### TASK PROMPT:
Give back exactly the lines of the entries below from the line with "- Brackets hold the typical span" to the line with "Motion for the", inclusive, and only those.

--- PROVIDED DATA Enclosed Below ---

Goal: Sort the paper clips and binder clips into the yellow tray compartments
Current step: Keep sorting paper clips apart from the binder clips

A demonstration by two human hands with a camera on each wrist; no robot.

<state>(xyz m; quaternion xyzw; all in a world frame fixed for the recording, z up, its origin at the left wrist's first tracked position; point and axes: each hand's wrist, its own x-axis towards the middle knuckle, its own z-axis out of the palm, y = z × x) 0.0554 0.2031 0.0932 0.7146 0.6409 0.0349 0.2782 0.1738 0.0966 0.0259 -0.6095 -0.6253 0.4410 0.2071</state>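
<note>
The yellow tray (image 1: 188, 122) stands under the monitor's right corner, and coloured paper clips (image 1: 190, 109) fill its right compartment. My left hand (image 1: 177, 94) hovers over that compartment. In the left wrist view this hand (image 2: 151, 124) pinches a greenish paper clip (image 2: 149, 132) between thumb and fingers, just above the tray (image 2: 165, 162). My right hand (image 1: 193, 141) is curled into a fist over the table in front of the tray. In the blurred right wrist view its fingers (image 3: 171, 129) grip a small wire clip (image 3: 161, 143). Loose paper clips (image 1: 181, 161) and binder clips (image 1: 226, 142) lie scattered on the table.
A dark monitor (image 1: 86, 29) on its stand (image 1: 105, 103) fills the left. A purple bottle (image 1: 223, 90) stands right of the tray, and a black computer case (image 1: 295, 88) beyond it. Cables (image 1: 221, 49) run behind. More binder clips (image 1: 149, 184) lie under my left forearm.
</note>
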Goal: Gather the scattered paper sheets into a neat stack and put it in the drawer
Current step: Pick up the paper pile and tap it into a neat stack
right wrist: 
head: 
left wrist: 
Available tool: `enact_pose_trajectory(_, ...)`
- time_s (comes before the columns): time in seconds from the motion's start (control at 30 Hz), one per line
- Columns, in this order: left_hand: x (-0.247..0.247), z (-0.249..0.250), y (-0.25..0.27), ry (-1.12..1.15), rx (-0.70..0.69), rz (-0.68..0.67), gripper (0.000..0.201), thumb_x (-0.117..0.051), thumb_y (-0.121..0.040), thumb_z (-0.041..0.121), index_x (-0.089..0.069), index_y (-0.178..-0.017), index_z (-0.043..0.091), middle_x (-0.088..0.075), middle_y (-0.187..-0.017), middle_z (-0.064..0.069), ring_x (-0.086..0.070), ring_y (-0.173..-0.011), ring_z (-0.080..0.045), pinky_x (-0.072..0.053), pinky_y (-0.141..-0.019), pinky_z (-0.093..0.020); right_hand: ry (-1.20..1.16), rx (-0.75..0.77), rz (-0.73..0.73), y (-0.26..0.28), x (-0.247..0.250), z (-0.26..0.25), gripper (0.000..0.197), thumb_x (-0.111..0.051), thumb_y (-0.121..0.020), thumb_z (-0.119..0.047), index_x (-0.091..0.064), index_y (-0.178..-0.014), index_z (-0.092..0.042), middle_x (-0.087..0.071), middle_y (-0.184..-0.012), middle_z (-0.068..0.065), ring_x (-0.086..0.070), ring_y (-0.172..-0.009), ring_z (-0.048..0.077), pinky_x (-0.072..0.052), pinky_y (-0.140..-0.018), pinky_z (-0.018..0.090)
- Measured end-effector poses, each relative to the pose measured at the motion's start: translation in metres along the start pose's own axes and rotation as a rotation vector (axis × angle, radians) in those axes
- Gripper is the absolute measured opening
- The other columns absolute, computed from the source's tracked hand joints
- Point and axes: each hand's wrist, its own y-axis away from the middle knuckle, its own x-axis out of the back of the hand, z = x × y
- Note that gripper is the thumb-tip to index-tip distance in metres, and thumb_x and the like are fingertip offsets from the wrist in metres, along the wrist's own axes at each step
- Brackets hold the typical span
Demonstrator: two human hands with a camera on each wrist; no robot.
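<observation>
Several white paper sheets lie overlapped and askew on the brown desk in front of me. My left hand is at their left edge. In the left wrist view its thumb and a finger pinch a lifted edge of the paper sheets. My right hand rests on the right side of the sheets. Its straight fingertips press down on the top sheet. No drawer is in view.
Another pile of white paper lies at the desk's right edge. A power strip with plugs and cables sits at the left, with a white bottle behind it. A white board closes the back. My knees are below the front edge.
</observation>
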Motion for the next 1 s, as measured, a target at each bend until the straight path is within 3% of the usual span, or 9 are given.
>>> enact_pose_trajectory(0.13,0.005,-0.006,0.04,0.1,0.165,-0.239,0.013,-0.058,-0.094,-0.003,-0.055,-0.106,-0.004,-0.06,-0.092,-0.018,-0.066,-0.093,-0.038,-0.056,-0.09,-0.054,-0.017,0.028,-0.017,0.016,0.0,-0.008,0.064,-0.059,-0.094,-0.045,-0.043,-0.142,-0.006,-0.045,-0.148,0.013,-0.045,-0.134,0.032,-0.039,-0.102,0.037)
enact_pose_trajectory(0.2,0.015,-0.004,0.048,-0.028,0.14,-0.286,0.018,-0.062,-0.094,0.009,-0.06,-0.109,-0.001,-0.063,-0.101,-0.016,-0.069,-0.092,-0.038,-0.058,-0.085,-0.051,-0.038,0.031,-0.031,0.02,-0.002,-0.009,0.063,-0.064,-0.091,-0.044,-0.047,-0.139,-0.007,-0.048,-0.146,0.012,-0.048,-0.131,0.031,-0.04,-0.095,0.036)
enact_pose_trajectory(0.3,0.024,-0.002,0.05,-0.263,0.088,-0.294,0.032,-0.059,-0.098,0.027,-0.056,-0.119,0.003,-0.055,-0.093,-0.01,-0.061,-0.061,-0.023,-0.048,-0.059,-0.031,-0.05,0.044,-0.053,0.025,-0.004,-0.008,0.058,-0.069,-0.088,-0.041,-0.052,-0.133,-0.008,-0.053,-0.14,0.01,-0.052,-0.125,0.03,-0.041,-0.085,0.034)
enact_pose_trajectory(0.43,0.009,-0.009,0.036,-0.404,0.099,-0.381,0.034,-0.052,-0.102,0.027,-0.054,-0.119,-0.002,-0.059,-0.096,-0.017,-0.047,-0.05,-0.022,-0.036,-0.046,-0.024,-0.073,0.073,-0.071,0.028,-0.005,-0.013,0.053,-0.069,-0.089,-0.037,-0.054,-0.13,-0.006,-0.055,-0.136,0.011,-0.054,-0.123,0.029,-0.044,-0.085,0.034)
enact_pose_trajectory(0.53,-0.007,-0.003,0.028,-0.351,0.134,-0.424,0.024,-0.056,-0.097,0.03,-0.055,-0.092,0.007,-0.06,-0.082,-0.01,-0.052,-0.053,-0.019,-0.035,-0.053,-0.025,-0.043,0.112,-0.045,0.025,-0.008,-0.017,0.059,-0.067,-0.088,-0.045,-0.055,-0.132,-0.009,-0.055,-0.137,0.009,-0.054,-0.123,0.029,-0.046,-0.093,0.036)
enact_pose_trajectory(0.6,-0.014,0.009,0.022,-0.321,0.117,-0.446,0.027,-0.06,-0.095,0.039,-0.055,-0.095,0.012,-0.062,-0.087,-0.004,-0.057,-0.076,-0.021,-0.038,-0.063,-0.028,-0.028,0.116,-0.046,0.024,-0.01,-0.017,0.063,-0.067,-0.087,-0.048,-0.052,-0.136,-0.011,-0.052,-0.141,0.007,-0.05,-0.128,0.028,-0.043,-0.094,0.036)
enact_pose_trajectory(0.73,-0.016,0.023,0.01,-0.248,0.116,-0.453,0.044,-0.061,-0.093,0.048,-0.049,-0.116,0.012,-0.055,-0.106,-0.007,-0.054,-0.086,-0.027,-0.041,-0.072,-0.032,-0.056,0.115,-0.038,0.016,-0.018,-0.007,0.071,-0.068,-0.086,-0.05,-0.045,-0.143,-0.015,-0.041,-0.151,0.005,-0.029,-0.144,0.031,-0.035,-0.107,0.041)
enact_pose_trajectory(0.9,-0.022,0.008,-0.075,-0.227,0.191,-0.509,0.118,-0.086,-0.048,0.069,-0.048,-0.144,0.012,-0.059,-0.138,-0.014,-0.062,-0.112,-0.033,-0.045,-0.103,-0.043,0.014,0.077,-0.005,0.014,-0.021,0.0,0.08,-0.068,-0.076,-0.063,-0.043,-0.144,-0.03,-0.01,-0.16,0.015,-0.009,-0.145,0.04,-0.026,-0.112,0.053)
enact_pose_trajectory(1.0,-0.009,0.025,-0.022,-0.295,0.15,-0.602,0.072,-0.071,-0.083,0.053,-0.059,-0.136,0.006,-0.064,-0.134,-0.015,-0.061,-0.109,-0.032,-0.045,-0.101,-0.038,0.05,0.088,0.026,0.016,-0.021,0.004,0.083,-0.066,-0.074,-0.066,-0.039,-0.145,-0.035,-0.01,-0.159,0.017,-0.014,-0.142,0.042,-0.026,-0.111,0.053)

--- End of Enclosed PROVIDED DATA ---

### TASK RESULT:
- Brackets hold the typical span
Demonstrator: two human hands with a camera on each wrist; no robot.
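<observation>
Several white paper sheets lie overlapped and askew on the brown desk in front of me. My left hand is at their left edge. In the left wrist view its thumb and a finger pinch a lifted edge of the paper sheets. My right hand rests on the right side of the sheets. Its straight fingertips press down on the top sheet. No drawer is in view.
Another pile of white paper lies at the desk's right edge. A power strip with plugs and cables sits at the left, with a white bottle behind it. A white board closes the back. My knees are below the front edge.
</observation>
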Motion for the next 1 s, as measured, a target at each bend until the straight path is within 3% of the usual span, or 9 are given.

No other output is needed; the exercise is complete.